Coagulation and fibrinolysis in primary biliary cirrhosis compared with other liver disease and during orthotopic liver transplantation

Cirrhosis is associated with compromised hemostasis and coagulopathy during orthotopic liver transplantation (OLT). It has been suggested that hemostasis is better preserved during OLT in primary biliary cirrhosis (PBC) than other cirrhotic states. The aim of this study was to compare coagulation and fibrinolysis in 15 patients with PBC with 31 patients with other liver disease before and during OLT. Preoperatively, both groups had subnormal mean levels of prekallikrein, factor XIIa, antithrombin III (ATIII), plasminogen, and alpha2-antiplasmin. C1 esterase inhibitor and kallikrein inhibition in PBC was higher than the normal range (P < .01), but not in non-PBC. Non-PBC had lower median fibrinogen levels and shorter euglobulin clot lysis times (ECLT) (P < .05). Tissue plasminogen activator (tPA) antigen levels did not differ between groups but were elevated from the normal range, as were median thrombin-antithrombin complexes (TAT). Plasminogen activator inhibitor (PAI) activity was significantly higher in PBC (0.0041).
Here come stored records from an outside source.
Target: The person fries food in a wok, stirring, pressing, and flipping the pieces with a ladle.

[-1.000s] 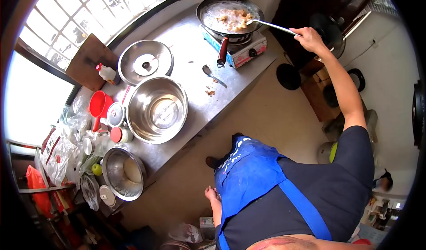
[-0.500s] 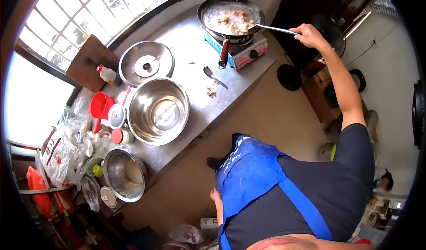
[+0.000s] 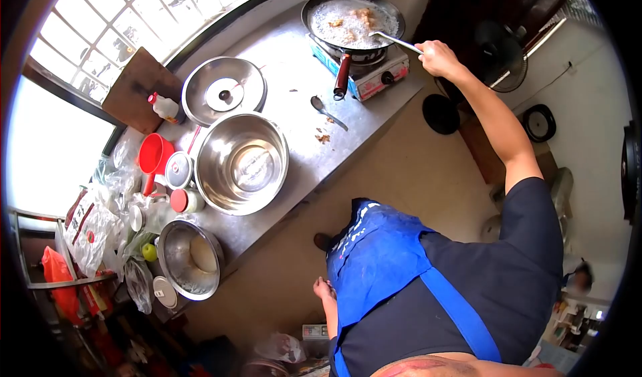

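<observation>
My right hand (image 3: 439, 59) is wrapped round the handle of a long-handled metal cooking utensil (image 3: 403, 42). Its far end dips into foaming oil, so the shape of its head is hidden. The oil bubbles in a black wok (image 3: 305, 24) with golden-brown pieces of food (image 3: 362, 17) in it. Under the wok is a portable gas stove (image 3: 374, 83); the wok's dark red handle (image 3: 342, 75) points toward me. My left hand (image 3: 324, 288) hangs low beside my blue apron (image 3: 374, 257), fingers curled, with nothing visible in them.
On the metal counter (image 3: 294, 156) are a spoon (image 3: 328, 112), brown crumbs (image 3: 323, 138), a large steel basin (image 3: 281, 176), a lid (image 3: 190, 96), a red dipper (image 3: 154, 151) and a bowl with pale residue (image 3: 167, 263). A standing fan (image 3: 508, 63) is at the right.
My right hand has moved left toward the wok, and the utensil's handle has shifted with it. Several food pieces have moved or sunk under the foam. My left hand still hangs low.
</observation>
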### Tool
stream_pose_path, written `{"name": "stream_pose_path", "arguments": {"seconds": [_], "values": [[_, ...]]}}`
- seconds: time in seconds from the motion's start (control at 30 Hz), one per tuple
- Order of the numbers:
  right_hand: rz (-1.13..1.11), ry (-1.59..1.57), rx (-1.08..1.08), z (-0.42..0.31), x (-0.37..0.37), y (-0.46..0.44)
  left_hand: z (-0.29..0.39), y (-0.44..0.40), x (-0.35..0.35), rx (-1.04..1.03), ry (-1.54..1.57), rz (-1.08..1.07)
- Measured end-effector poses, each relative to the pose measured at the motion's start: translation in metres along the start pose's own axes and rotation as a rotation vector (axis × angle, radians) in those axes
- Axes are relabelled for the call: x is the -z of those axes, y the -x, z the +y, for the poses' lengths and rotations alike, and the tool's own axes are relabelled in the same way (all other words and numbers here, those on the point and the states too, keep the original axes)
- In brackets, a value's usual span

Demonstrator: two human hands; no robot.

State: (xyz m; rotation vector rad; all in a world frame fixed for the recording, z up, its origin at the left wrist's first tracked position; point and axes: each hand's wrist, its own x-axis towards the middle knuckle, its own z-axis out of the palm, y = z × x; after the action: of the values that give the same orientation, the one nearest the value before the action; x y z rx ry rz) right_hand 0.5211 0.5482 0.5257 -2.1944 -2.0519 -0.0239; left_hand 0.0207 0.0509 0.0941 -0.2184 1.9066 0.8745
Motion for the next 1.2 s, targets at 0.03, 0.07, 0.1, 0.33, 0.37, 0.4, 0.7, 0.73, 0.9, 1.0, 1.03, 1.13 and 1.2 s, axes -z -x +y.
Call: {"name": "stream_pose_path", "arguments": {"seconds": [0.03,0.07,0.1,0.33,0.37,0.4,0.7,0.73,0.9,1.0,1.03,1.13,1.2], "values": [[0.005,-0.003,-0.003,0.001,-0.004,0.002,0.0,0.002,0.001,-0.001,-0.004,-0.003],[0.062,0.042,0.082,0.017,-0.019,-0.002,0.0,0.004,0.001,0.01,-0.048,0.003],[0.061,0.044,0.079,0.004,-0.002,0.006,-0.001,0.007,0.001,0.021,-0.091,0.01],[-0.27,-0.061,-0.127,-0.004,0.04,0.031,-0.038,-0.022,0.011,-0.142,-0.204,-0.004],[-0.195,0.001,-0.045,0.001,0.035,0.033,-0.043,-0.028,0.012,-0.171,-0.211,0.001],[-0.119,0.064,0.036,0.0,0.036,0.037,-0.042,-0.027,0.012,-0.201,-0.22,0.005],[0.659,-0.073,0.313,-0.054,0.045,0.091,-0.003,-0.014,0.019,-0.042,-0.04,-0.086],[0.662,-0.175,0.37,-0.075,0.049,0.108,-0.002,-0.012,0.021,-0.043,-0.042,-0.082],[0.037,-0.48,0.38,-0.103,-0.08,0.192,0.007,0.003,0.008,-0.091,-0.122,0.045],[-0.291,-0.49,0.224,-0.09,-0.166,0.241,0.004,0.004,0.009,-0.237,-0.215,0.146],[-0.333,-0.428,0.148,-0.082,-0.189,0.253,0.005,0.003,0.011,-0.235,-0.204,0.158],[-0.391,-0.366,-0.109,-0.057,-0.262,0.288,0.003,0.003,0.016,-0.34,-0.426,0.302],[-0.568,-0.513,-0.398,-0.05,-0.294,0.308,0.001,0.002,0.02,-0.263,-0.448,0.344]]}}
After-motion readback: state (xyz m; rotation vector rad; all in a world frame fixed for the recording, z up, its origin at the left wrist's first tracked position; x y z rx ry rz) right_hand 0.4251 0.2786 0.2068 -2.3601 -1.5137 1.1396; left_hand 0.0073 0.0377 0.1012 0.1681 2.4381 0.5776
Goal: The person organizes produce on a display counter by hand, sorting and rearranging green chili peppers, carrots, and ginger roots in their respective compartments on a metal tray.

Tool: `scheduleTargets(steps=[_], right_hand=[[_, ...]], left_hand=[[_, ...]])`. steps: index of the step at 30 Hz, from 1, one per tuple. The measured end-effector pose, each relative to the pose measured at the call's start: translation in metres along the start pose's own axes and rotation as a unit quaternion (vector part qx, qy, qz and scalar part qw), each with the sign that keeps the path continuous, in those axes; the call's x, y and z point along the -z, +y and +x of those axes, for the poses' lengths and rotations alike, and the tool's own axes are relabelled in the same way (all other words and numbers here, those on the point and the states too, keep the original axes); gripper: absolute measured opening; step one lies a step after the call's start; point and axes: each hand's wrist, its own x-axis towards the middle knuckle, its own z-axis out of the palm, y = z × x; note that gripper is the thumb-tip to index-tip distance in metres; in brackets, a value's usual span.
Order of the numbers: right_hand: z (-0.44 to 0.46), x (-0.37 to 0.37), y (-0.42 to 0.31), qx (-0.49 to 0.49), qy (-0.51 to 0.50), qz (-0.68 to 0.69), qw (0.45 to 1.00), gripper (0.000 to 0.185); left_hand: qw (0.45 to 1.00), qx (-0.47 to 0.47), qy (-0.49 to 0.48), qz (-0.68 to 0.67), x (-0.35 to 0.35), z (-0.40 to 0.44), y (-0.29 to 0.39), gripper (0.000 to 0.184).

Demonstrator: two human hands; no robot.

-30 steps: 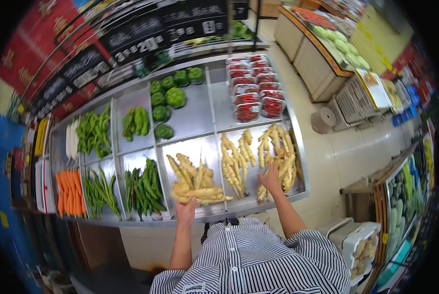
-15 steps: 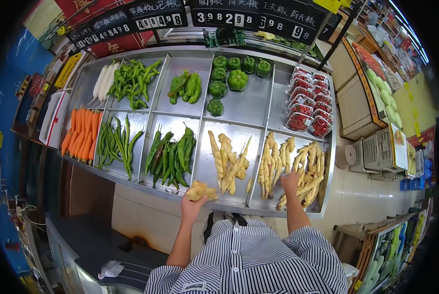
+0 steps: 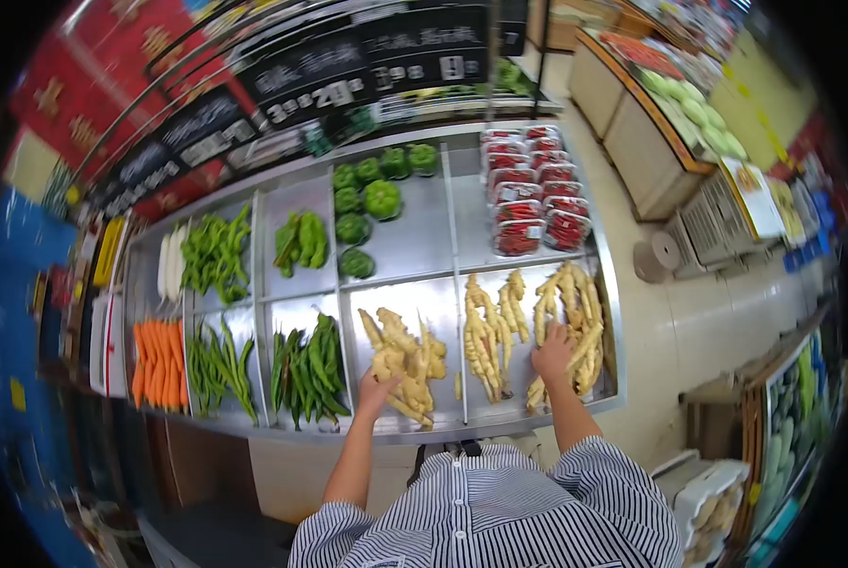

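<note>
My left hand [image 3: 375, 394] is at the front left of the middle ginger compartment, fingers closed on a knobbly ginger root [image 3: 389, 363] that rests against the ginger pile [image 3: 414, 374]. Part of its grip is hidden. To the right, my right hand [image 3: 553, 356] reaches into the end compartment with fingers stretched over pale, finger-like ginger roots [image 3: 587, 355], touching them. More long ginger roots [image 3: 482, 331] lie left of that hand, beyond a thin divider from the first pile. A small ginger scrap [image 3: 458, 385] sits beside the divider.
The metal display tray [image 3: 400, 437] also holds green chilies [image 3: 310, 364], carrots [image 3: 159, 363], bell peppers [image 3: 382, 199] and packed red chilies [image 3: 518, 208]. Price boards [image 3: 310, 71] hang behind it. At the right stand a stool [image 3: 658, 257] and crates [image 3: 708, 232].
My left hand has brought the ginger root from the tray's front edge onto the middle pile. My right hand remains at the end ginger roots, fingers reaching further over them. The view has shifted.
</note>
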Motion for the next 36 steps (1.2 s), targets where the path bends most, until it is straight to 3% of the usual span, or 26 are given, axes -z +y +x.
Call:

Perioperatively in the PBC group during the early anhepatic phase of OLT, there was more thrombin generation, as evidenced by higher TAT levels (P = .0455) and less hyperfibrinolysis with longer ECLTs. We hypothesize that there is a preserved capacity to generate thrombin and less fibrinolytic activation during the anhepatic phase of OLT, and we suggest that, in PBC, the use of antifibrinolytic agents may have an adverse effect.